Investors are tending to their losses as the final quarter of 2023 commences, following a challenging September which saw global equity markets fall for a second consecutive month. It is also the second month in a row that each of the US's big three indices have posted losses with interest rates being a key factor weighing on market sentiment. The benchmark S&P 500 index fell 5% in its worst month of the year, while the Nasdaq Composite and Dow Jones Industrial Average slipped 6% and 4% respectively.
Economic data over the quarter pointed to a deterioration in the global growth outlook, despite U.S resilience. A notable development was the global services sector, which began displaying indications of aligning with the already sluggish manufacturing sector. The market now holds the view that most major central banks are nearing the peak of the current cycle of interest rate hikes as global inflationary pressures continue to moderate.
In September, central banks in the U.S., Switzerland, England, and Japan opted to maintain their key rates at existing levels. The European Central Bank (ECB) was the sole major central bank to raise rates.
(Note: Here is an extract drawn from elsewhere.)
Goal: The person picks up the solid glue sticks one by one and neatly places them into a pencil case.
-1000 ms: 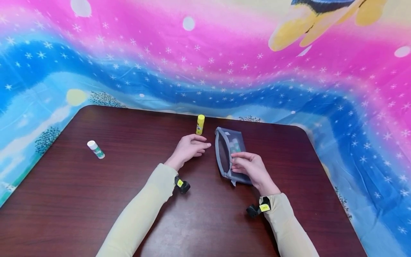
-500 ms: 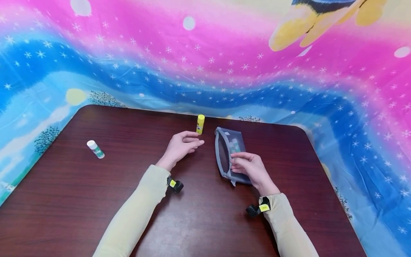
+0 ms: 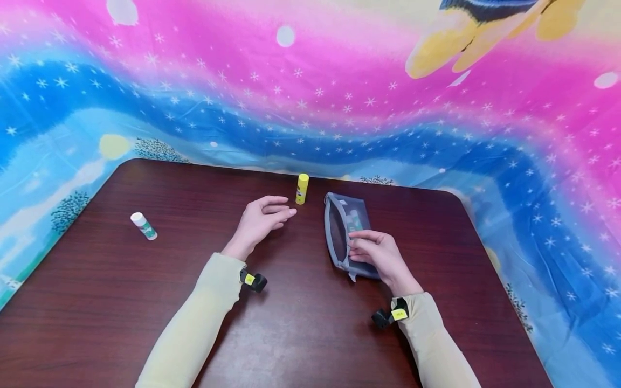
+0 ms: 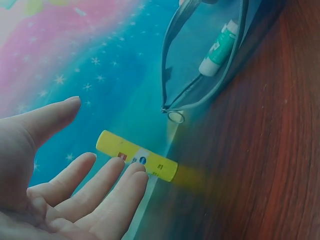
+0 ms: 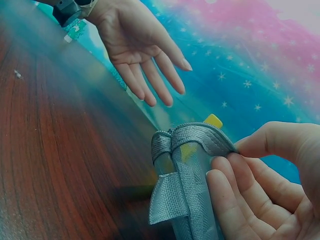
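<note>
My right hand (image 3: 380, 253) pinches the near edge of a grey mesh zipper pouch (image 3: 335, 231), whose mouth gapes toward the left. Through the mesh a white-and-green glue stick (image 4: 218, 48) shows inside. A yellow glue stick (image 3: 302, 189) stands upright near the table's back edge, left of the pouch. My left hand (image 3: 259, 221) is just to the left and front of it, fingers loosely extended and holding nothing. In the left wrist view the fingertips overlap the yellow stick. Farther left, a second white-and-green glue stick (image 3: 144, 226) with a white cap is on the table.
The dark wood table (image 3: 271, 334) runs back to a colourful printed cloth (image 3: 310, 97) hanging behind and along both sides. Each wrist wears a black camera band, seen at the left wrist (image 3: 254, 281) and the right wrist (image 3: 390, 314).
My left hand has drawn away from the pouch toward the left, passing in front of the yellow glue stick. The right hand and pouch have stayed in place.
</note>
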A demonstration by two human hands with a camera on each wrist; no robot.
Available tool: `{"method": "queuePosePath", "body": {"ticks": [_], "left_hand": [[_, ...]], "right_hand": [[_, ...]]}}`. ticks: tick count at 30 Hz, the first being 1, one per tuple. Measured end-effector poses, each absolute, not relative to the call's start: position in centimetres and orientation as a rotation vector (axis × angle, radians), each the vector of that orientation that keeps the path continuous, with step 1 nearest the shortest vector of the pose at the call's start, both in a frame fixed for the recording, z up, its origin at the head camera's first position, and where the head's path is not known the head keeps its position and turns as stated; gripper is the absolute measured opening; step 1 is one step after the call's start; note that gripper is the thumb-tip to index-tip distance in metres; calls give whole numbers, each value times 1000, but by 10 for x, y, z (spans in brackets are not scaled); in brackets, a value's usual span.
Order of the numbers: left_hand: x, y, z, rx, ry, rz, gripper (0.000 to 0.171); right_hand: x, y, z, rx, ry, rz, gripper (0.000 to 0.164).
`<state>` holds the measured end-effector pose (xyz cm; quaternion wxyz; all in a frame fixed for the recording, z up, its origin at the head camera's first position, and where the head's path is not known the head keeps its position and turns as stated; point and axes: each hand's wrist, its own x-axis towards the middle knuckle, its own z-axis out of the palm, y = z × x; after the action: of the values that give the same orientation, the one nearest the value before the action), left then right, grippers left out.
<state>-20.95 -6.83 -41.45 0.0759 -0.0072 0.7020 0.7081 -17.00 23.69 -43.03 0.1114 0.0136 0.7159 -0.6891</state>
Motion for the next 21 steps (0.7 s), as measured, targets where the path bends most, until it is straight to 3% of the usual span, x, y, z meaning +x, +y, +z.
{"method": "queuePosePath", "body": {"ticks": [21], "left_hand": [[-204, -93, -414, -49, 2222, 2118, 54]], "right_hand": [[-169, 236, -430, 19, 2092, -2045, 31]]}}
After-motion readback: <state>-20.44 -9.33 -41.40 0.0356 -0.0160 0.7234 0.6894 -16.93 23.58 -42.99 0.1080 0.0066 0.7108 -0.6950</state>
The market’s attention pivoted away from the level of peak interest rates, to the duration for which central banks intend to maintain rates at restrictive levels. The prevailing sentiment is leaning towards an extended period of elevated rates, often described as "higher for longer," as a crucial strategy to mitigate persistent inflationary pressures.
However, the messaging from the US Federal Reserve (Fed) was that most of its members anticipate rates remaining elevated for much longer than the market is currently pricing for. As US long-term rates adjusted to the Fed messaging, US 10-year government bond yields rose towards 4.6% – their highest level since 2007.
Developed market equities (MSCI World) declined by -3.4% over the quarter (-4.3% m/m), reducing year- to-date (YTD) returns to 11.6%. Emerging market equities (MSCI World EM) held up relatively better over the quarter, dipping by -2.8% q/q. Nonetheless, the index has posted a rather modest year-to-date gain of +2.2%, with China remaining the biggest drag on EM stocks. Growth stocks continue to outperform their value counterparts, despite a recent quarterly underperformance, growth is up +21.1% YTD vs value’s
As for the "Magnificent Seven" stocks, they also weren't able to deliver returns for their shareholders. The group of mega-cap stocks – made up of Alphabet, Amazon, Apple, Meta Platforms, Microsoft, Nvidia, and Tesla, powered much of the market's gains over the first half of 2023, but struggled in September. Of the seven Big Tech giants, only Meta and Tesla were able to finish the month in the green. The IT sector overall was one of the weakest areas over the quarter, along with the less influential sectors of real estate and utilities.
Focusing on the U.S., the Federal Reserve’s new dot plot signalled still one additional hike in 2023 and only two cuts in 2024. Comments from FOMC members highlighted how this shift was mostly attributable to solid economic growth. Federal Reserve officials revised their 2023 growth forecast upward to 2.1%, a significant increase from the earlier projection of 1%. As U.S. long-term rates adjusted to the Fed messaging, U.S. 10-year government bond yields climbed toward 4.6%, reaching their highest point since 2007. On the equity side, the S&P 500 ended the quarter down -3.3%, as risk off sentiment took hold.
Eurozone shares fell in quarter three amid worries over the negative effects of interest rate rises on economic growth. However, data released at the very end of the period showed eurozone inflation slowed to a two-year low of 4.3% in the year to September, down from 5.2% in August. This could potentially pave the way for the European Central Bank to put an end to interest rate rises.
UK equities rose over the quarter. The large UK-quoted diversified energy and basic materials groups outperformed as they rebounded from weakness in the previous three-month period. They benefited from sterling weakness against a strong dollar and a sharp recovery in crude oil prices buoyed the energy groups in particular.
In China, renewed concerns about the state of the property sector weighed on sentiment, despite a number of new stimulus measures announced over the quarter that were aimed at stabilising housing activity. Evergrande, the world's most indebted property developer, has yet to achieve a substantial restructuring, despite more than two years passing since its initial liquidity troubles led to project halts
The South African Reserve Bank’s Monetary Policy Committee (MPC) made the decision to maintain the repo rate at 8.25% for the second time in September. This move followed a small increase in the Consumer Price Index to 4.8% in August from 4.7% in July, the first uptick in five months. The SA stock market mirrored the global equity market downturn, with the FTSE/JSE All Share Index falling by -3.43% m/m, erasing all YTD gains (-0.91% YTD).
Despite the overall strength of the U.S. dollar in September, the Rand remained relatively stable, with only a marginal 0.5% m/m depreciation to end the month at 18.92/USD.